Start of The records

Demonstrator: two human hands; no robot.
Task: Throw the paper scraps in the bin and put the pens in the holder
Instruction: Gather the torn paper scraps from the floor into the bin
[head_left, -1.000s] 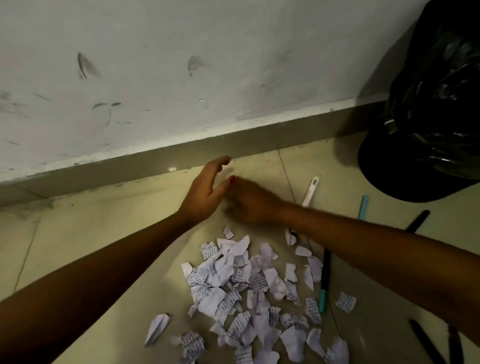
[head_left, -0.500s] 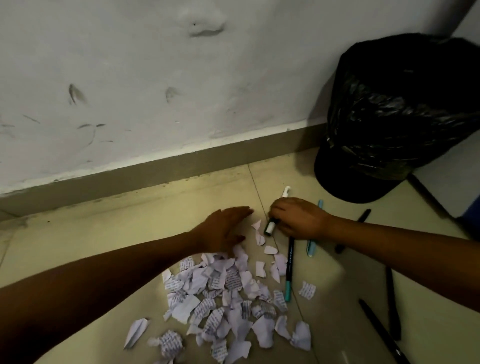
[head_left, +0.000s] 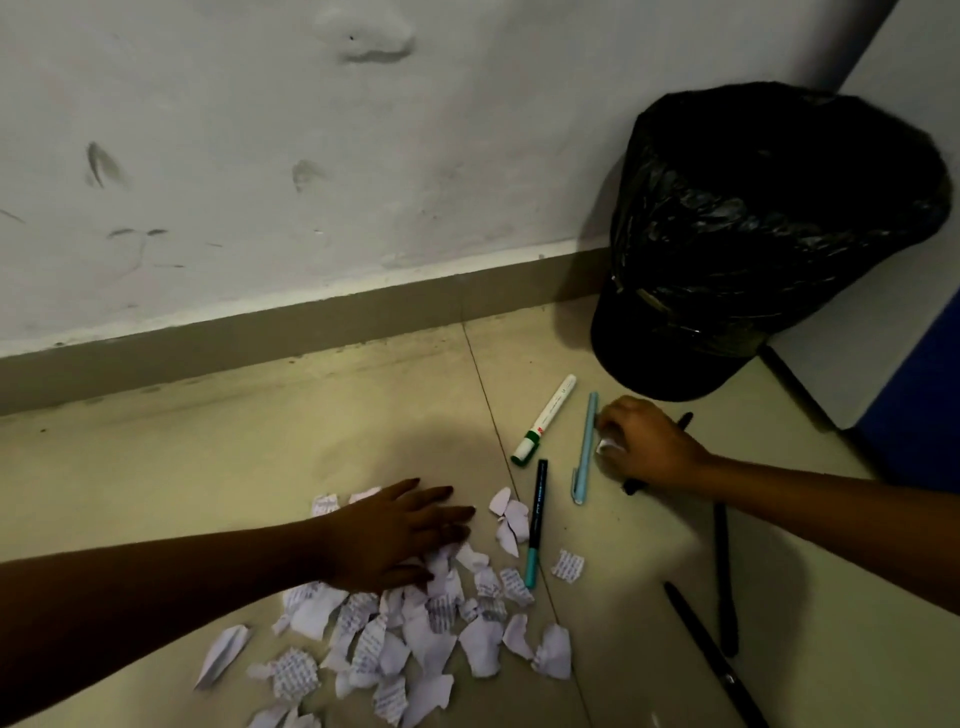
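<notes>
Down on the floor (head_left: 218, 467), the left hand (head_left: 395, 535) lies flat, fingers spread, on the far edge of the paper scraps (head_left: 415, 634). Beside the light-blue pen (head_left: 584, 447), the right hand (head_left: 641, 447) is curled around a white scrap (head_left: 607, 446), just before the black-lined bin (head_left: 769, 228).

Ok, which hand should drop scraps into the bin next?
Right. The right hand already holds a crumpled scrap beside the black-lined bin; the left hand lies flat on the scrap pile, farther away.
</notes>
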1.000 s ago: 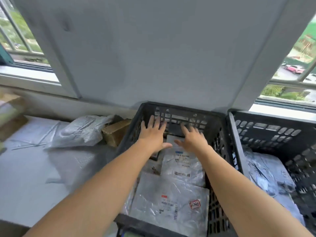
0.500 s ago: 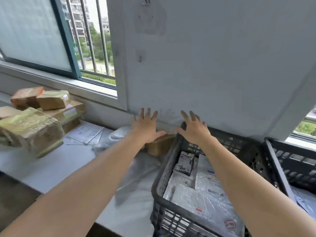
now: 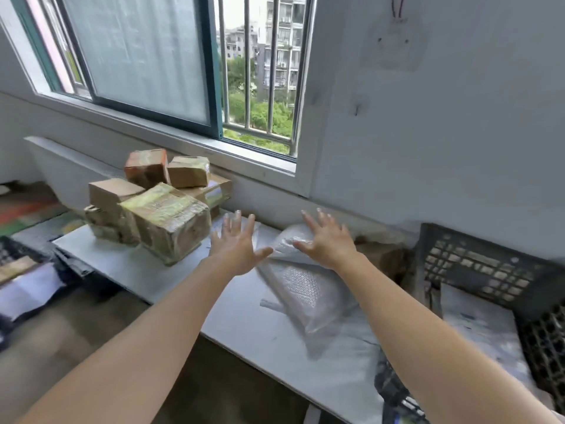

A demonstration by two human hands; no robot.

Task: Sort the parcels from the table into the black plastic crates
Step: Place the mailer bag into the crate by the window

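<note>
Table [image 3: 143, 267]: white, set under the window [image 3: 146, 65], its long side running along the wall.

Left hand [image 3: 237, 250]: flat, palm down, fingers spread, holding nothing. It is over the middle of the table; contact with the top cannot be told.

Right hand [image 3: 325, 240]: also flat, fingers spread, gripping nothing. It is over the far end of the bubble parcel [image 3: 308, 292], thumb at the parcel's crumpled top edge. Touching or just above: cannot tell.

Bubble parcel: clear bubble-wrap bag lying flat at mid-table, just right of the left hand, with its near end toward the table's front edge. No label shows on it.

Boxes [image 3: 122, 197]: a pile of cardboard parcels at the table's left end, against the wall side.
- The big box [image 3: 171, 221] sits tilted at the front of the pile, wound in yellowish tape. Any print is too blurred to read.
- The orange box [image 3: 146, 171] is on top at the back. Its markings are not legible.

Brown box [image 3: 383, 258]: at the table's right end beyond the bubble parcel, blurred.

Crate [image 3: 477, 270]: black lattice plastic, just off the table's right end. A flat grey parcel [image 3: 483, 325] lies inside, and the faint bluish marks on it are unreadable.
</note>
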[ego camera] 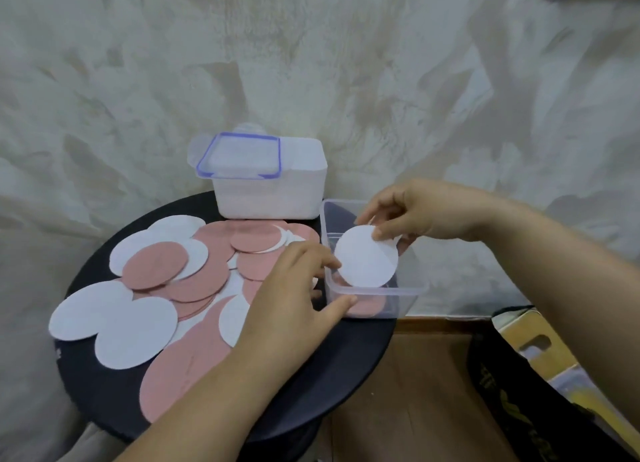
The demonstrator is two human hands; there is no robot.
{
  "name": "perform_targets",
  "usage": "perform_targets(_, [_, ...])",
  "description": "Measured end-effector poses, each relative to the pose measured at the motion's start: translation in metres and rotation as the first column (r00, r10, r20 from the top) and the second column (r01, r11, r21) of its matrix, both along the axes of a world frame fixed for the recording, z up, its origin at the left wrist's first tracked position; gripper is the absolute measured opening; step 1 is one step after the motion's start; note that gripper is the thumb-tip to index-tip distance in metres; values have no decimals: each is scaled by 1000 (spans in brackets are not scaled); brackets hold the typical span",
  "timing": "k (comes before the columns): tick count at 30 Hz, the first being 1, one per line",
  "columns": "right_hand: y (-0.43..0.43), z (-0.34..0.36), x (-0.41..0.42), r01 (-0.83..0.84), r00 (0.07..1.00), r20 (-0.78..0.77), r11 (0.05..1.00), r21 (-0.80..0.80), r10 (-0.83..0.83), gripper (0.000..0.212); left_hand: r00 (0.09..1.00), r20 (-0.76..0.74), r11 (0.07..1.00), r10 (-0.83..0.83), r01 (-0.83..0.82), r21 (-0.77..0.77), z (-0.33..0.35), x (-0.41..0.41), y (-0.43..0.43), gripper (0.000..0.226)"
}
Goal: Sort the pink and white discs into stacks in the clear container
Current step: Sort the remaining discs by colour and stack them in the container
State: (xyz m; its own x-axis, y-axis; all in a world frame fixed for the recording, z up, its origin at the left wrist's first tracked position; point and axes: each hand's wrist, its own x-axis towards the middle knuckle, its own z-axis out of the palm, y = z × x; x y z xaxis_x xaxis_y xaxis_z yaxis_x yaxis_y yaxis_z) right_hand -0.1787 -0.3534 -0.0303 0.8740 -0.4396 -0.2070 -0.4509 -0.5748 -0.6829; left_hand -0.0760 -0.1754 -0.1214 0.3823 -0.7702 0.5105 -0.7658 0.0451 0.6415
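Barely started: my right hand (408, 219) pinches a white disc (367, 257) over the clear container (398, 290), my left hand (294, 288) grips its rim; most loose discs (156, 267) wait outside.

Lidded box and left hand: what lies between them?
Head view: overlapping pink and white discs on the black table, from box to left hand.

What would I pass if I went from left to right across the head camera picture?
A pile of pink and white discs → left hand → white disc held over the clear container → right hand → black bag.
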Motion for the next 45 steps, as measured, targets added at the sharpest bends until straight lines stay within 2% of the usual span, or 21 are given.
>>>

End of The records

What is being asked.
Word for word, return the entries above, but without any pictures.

Solution below.
Demonstrator: two human hands; no robot.
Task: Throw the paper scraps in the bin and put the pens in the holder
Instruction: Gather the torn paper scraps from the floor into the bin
[head_left, -1.000s] 
[head_left, -0.500s] 
[head_left, +0.000s] 
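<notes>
Down on the floor (head_left: 218, 467), the left hand (head_left: 395, 535) lies flat, fingers spread, on the far edge of the paper scraps (head_left: 415, 634). Beside the light-blue pen (head_left: 584, 447), the right hand (head_left: 641, 447) is curled around a white scrap (head_left: 607, 446), just before the black-lined bin (head_left: 769, 228).

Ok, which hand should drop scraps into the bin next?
Right. The right hand already holds a crumpled scrap beside the black-lined bin; the left hand lies flat on the scrap pile, farther away.
</notes>
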1.000 s ago: 
0.500 s ago: 
now: 

A demonstration by two human hands; no robot.

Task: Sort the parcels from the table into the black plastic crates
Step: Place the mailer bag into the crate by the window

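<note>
Table [image 3: 143, 267]: white, set under the window [image 3: 146, 65], its long side running along the wall.

Left hand [image 3: 237, 250]: flat, palm down, fingers spread, holding nothing. It is over the middle of the table; contact with the top cannot be told.

Right hand [image 3: 325, 240]: also flat, fingers spread, gripping nothing. It is over the far end of the bubble parcel [image 3: 308, 292], thumb at the parcel's crumpled top edge. Touching or just above: cannot tell.

Bubble parcel: clear bubble-wrap bag lying flat at mid-table, just right of the left hand, with its near end toward the table's front edge. No label shows on it.

Boxes [image 3: 122, 197]: a pile of cardboard parcels at the table's left end, against the wall side.
- The big box [image 3: 171, 221] sits tilted at the front of the pile, wound in yellowish tape. Any print is too blurred to read.
- The orange box [image 3: 146, 171] is on top at the back. Its markings are not legible.

Brown box [image 3: 383, 258]: at the table's right end beyond the bubble parcel, blurred.

Crate [image 3: 477, 270]: black lattice plastic, just off the table's right end. A flat grey parcel [image 3: 483, 325] lies inside, and the faint bluish marks on it are unreadable.
</note>
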[ego camera] 
The demonstrator is two human hands; there is no robot.
{
  "name": "perform_targets",
  "usage": "perform_targets(_, [_, ...])",
  "description": "Measured end-effector poses, each relative to the pose measured at the motion's start: translation in metres and rotation as the first column (r00, r10, r20 from the top) and the second column (r01, r11, r21) of its matrix, both along the axes of a world frame fixed for the recording, z up, its origin at the left wrist's first tracked position; gripper is the absolute measured opening; step 1 is one step after the motion's start; note that gripper is the thumb-tip to index-tip distance in metres; values have no decimals: each is scaled by 1000 (spans in brackets are not scaled); brackets hold the typical span",
  "timing": "k (comes before the columns): tick count at 30 Hz, the first being 1, one per line",
  "columns": "right_hand: y (-0.43..0.43), z (-0.34..0.36), x (-0.41..0.42), r01 (-0.83..0.84), r00 (0.07..1.00), r20 (-0.78..0.77), r11 (0.05..1.00), r21 (-0.80..0.80), r10 (-0.83..0.83), gripper (0.000..0.212); left_hand: r00 (0.09..1.00), r20 (-0.76..0.74), r11 (0.07..1.00), r10 (-0.83..0.83), r01 (-0.83..0.82), r21 (-0.77..0.77), z (-0.33..0.35), x (-0.41..0.41), y (-0.43..0.43), gripper (0.000..0.226)"
}
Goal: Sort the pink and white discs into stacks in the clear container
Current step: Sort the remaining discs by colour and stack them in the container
State: (xyz m; its own x-axis, y-axis; all in a world frame fixed for the recording, z up, its origin at the left wrist's first tracked position; point and axes: each hand's wrist, its own x-axis towards the middle knuckle, its own z-axis out of the palm, y = z × x; x y z xaxis_x xaxis_y xaxis_z yaxis_x yaxis_y yaxis_z) right_hand -0.1787 -0.3534 -0.0303 0.8740 -0.4396 -0.2070 -0.4509 -0.5748 -0.6829; left_hand -0.0760 -0.1754 -0.1214 0.3823 -0.7702 0.5105 -0.7658 0.0451 0.6415
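Barely started: my right hand (408, 219) pinches a white disc (367, 257) over the clear container (398, 290), my left hand (294, 288) grips its rim; most loose discs (156, 267) wait outside.

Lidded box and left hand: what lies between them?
Head view: overlapping pink and white discs on the black table, from box to left hand.

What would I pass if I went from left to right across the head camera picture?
A pile of pink and white discs → left hand → white disc held over the clear container → right hand → black bag.
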Motion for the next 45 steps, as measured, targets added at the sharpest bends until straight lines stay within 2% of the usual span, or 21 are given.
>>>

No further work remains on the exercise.